Die Musikgesellschaft Kappelen-Werdt hat am Frühjahrskonzert mit afrikanischem Gesang und einer Uraufführung aufgewartet. Die Besucherinnen und Besucher waren begeistert.

spr. Den Auftakt machten die 22 Musikanten der Jugendband Aarberg-Kappelen, unter der Leitung von Christoph Stadler. Der Nachwuchs trug ein abwechslungsreiches Repertoire vor.
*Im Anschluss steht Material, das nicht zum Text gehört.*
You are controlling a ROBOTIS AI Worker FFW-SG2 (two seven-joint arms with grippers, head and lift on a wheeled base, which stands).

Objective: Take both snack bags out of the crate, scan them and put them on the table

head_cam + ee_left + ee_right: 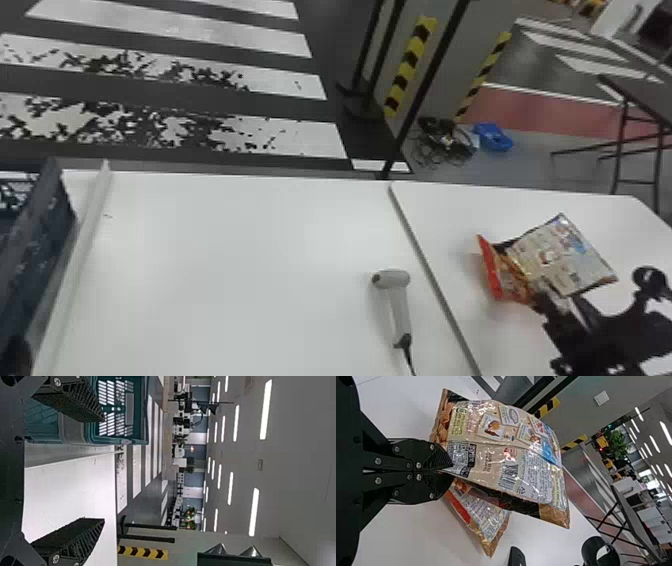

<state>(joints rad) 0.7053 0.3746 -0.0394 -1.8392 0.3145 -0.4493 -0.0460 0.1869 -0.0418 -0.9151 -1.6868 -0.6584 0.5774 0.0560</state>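
Observation:
In the head view my right gripper [549, 296] is over the right part of the table, holding a snack bag [555, 255]. The right wrist view has my right gripper [450, 469] shut on one edge of that snack bag [518, 469], its barcode side showing. Partly beneath it is the second snack bag [484, 512], whose red and orange end [492, 270] sticks out on the left in the head view. A blue-green crate [136, 435] is near my left gripper [104, 469], which stands open with nothing between its fingers.
A grey-white handheld scanner [398, 305] lies on the white table [225, 270], left of the table seam, its cable running off the front. The crate's dark side wall [37, 240] stands at the far left beside a raised white edge [80, 260].

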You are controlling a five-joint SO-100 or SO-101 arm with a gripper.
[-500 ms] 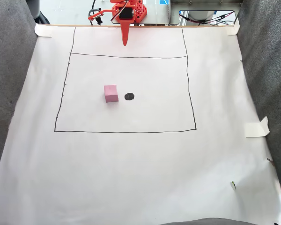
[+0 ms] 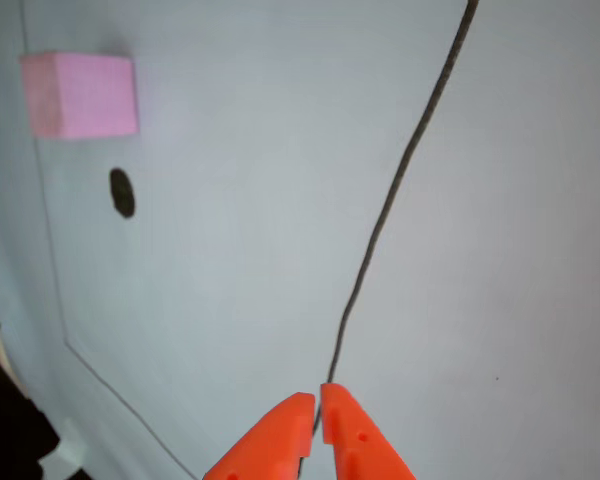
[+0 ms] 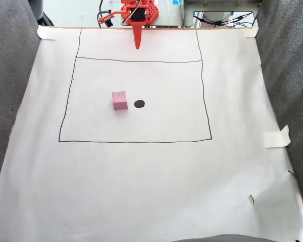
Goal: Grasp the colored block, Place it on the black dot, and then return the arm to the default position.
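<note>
1. Starting nearest in the other view, my claw (image 2: 320, 398) pokes in at 6 o'clock, its two orange tips pressed together with nothing between them; the frame edge cuts off everything behind the tips.
2. Running away from my tips toward 1 o'clock is a thin dark drawn line (image 2: 380, 220), whose near end is hidden behind my fingers.
3. Farther out toward 10 o'clock lies the black dot (image 2: 122, 192), a small oval on the white paper (image 2: 280, 150).
4. Just beyond it, toward 11 o'clock, sits the colored block (image 2: 80, 94), pink and slightly soft in focus, close to the dot but not touching it.
5. From the fixed view, a tape tab (image 3: 276, 137) curls up at the paper's 3 o'clock edge.
6. Farther in, the colored block (image 3: 119, 100) rests inside the drawn rectangle (image 3: 136, 141), at 9 o'clock of the black dot (image 3: 139, 104), with a small gap between.
7. Farthest, at 12 o'clock, my claw (image 3: 137, 47) points down-frame over the paper's top edge, well apart from the block; my arm's base is cut off by the frame.
</note>
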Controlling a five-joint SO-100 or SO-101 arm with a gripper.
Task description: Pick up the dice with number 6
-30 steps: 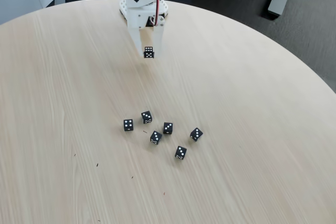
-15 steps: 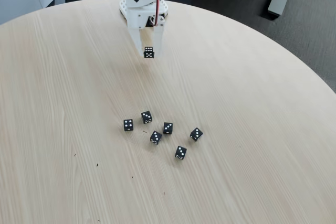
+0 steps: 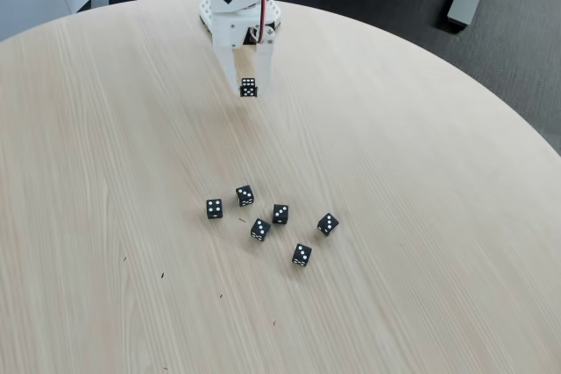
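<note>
In the fixed view the white arm reaches down from the table's far edge. Its gripper (image 3: 249,89) is shut on a small black die (image 3: 249,87), the dice with number 6, whose visible face shows white pips in two rows. The die hangs between the two white fingers, above the wood. The gripper is well behind the other dice.
Several more black dice lie in a loose cluster mid-table, from one at the left (image 3: 214,208) to one at the right (image 3: 328,224) and one nearest the front (image 3: 301,255). The round pale wooden table (image 3: 421,243) has its edge curving at the right, with dark floor beyond.
</note>
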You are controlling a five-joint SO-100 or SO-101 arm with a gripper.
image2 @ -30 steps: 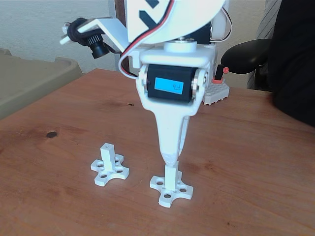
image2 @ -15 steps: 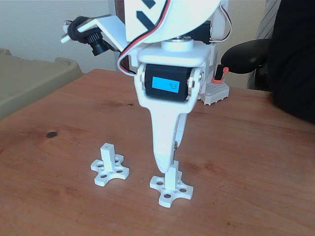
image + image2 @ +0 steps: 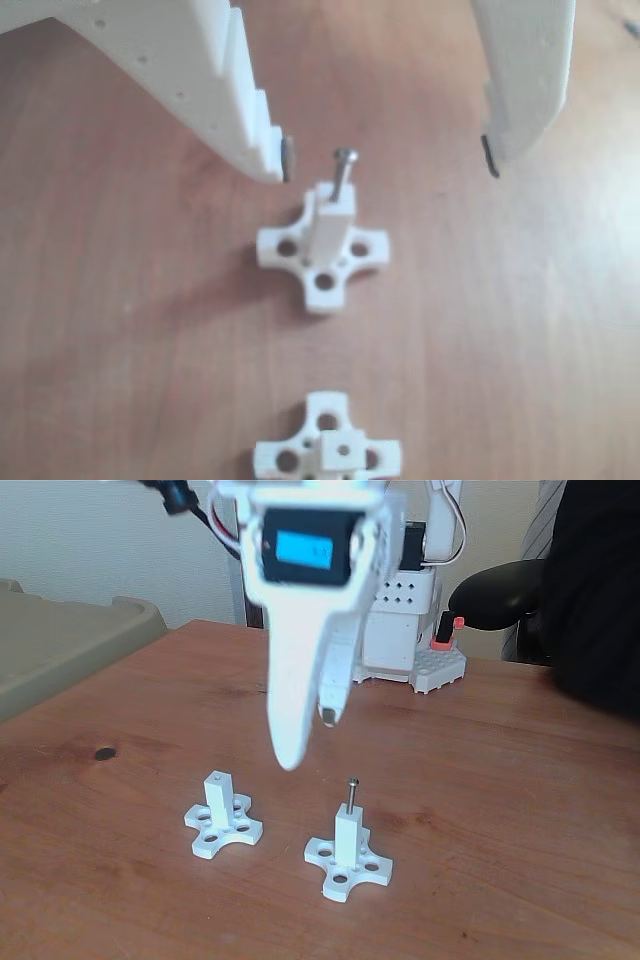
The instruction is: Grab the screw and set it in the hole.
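The thin dark metal screw (image 3: 352,791) stands upright in the white cross-based plastic post (image 3: 347,852). The white two-finger gripper (image 3: 388,165) hangs above that post, jaws wide apart, holding nothing.

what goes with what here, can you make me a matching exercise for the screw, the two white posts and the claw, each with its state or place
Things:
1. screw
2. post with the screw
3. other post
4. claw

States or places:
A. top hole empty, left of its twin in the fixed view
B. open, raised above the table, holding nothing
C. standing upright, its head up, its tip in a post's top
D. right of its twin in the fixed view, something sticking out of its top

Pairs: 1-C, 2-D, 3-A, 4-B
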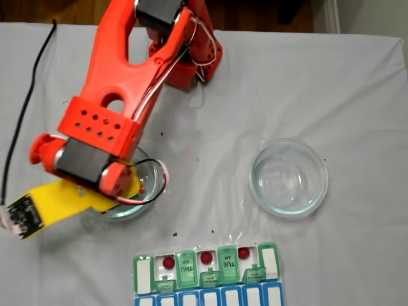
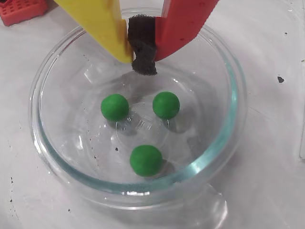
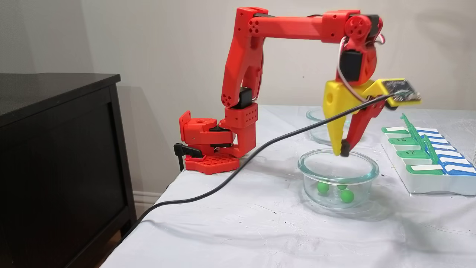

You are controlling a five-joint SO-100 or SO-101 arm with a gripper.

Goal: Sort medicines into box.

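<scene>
Three green medicines (image 2: 114, 107) (image 2: 166, 105) (image 2: 146, 160) lie in a clear glass dish (image 2: 228, 124); a fixed view shows them too (image 3: 322, 187). My gripper (image 2: 143, 64), one finger yellow (image 2: 102, 24) and one red (image 2: 183, 21), hangs shut and empty over the dish's rim (image 3: 340, 152), its black pads pressed together. Three dark red medicines (image 1: 168, 262) (image 1: 206, 257) (image 1: 243, 253) rest in open white cells of the box (image 1: 143, 275), whose green lids are raised. The box (image 3: 427, 184) stands right of the dish in a fixed view.
A second, empty glass dish (image 1: 322, 182) sits on the white cloth beyond the first (image 3: 314, 113). A black cable (image 3: 223, 182) runs across the table from the wrist camera. The arm's red base (image 3: 212, 143) stands at the table's edge beside a dark cabinet (image 3: 55, 156).
</scene>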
Mit dem witzig interpretierten Stück «Circus sweet», in dem Sascha Gfeller als Zirkusdirektor auftrat, konnte das Publikum sogar Zirkusluft schnuppern. Und die geforderte Zugabe «King of the road» kam mit diesem Swing sowieso perfekt an.
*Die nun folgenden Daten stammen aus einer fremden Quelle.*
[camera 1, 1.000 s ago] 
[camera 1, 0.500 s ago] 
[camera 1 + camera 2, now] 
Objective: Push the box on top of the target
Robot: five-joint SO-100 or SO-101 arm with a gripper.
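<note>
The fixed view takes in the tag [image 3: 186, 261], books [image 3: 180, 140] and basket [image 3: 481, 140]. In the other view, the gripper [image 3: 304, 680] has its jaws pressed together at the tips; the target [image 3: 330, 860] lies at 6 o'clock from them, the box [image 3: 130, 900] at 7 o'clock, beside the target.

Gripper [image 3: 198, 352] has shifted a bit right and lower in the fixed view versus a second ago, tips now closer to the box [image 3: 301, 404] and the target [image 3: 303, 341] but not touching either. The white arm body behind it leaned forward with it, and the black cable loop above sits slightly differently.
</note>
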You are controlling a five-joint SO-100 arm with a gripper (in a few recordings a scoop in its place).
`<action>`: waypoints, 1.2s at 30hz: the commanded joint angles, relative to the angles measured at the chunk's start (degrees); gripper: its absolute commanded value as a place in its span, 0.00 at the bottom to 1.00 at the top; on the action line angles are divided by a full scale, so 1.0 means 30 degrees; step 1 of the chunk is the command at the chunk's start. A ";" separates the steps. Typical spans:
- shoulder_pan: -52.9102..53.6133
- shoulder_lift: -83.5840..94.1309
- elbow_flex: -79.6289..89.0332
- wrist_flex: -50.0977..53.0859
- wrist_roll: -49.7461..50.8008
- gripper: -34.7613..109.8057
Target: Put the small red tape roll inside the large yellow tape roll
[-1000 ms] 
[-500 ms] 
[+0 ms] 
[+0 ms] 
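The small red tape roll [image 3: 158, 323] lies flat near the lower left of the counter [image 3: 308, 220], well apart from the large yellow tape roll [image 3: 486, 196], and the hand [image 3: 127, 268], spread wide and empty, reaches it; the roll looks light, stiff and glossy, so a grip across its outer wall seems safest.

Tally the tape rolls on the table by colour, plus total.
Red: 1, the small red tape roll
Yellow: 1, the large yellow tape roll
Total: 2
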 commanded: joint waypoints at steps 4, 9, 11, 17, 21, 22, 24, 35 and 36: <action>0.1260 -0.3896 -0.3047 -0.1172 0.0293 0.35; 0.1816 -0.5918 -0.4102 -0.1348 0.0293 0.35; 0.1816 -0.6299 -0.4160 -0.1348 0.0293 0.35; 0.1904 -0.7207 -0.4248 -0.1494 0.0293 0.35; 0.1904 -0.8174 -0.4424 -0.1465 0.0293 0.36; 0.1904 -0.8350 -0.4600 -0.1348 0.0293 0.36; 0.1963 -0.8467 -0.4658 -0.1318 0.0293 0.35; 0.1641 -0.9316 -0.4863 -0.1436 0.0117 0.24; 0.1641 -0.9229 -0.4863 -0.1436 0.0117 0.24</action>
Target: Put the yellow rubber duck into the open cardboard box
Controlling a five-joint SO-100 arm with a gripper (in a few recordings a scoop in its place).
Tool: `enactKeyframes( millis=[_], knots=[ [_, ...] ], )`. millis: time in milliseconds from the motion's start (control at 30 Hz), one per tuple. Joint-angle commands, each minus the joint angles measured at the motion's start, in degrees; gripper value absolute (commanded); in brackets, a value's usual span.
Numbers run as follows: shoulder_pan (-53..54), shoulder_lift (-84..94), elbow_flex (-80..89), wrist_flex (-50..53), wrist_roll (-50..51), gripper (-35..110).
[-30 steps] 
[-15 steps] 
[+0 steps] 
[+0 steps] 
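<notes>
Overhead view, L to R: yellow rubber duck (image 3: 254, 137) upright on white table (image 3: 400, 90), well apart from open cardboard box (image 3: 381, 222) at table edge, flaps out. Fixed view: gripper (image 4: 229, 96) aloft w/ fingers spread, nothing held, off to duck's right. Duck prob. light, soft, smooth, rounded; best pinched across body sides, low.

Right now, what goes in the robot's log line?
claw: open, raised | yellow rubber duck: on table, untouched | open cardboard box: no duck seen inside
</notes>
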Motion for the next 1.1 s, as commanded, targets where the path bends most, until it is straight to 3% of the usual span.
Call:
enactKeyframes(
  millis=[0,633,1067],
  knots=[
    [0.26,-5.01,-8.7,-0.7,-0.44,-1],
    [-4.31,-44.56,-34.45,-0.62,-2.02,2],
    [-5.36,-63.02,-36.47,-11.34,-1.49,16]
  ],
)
Zum ersten Mal vorgetragen

Eigens für die Musikgesellschaft Kappelen-Werdt (MGKW) hat der junge Freiburger Komponist Benedikt Hayoz das Musikstück «Deep blue» geschrieben. Am traditionellen Frühjahrskonzert kam es nun zur Urauf- führung. Die anspruchsvolle, schwierige, gar etwas abstrakte Komposition verlangte von den Musikanten einiges ab und stiess gleichzeitig nicht ganz auf die ihr würdige Resonanz beim Publikum.
«Eigentlich wollten wir dieses Stück im Sommer am eidg. Musikfest in Luzern vortragen, nun haben wir uns anders entschieden», verriet Dirigent Christoph Stadler. Warum? «Weil diese Komposition die absolute Perfektion verlangt. Der kleinste Fehler wäre hörbar und würde den kritischen Expertenohren nicht entgehen», erklärte der 39-jährige Berner, der die MGKW seit sechs Jahren leitet.

Hauch von Exotik

Eines der Konzert-Highlights war das wunderschöne Musikstück «Try your tears, Africa» aus dem Filmsoundtrack des Spielberg-Streifens «Amistad». Die Gesangsbegleitung des speziell gegründeten Ad-hoc-Chors verlieh der Interpretation mit melodiösem Klang und mystischem Rhythmus einen Hauch Exotik des Schwarzen Kontinents.
Weitere Ohrwürmer waren «Pacific dreams», mit anspruchsvollen Taktwechseln, «The blue and the grey», das amerikanische Refrains zum Besten gab, eine swingende Hommage an den legendären Benny Goodman und «Beyond the sea» aus dem Disney-Film «Findet Nemo». Es war Ehrensache, das begeisterte Publikum zum Schluss mit zwei Zugaben zu belohnen.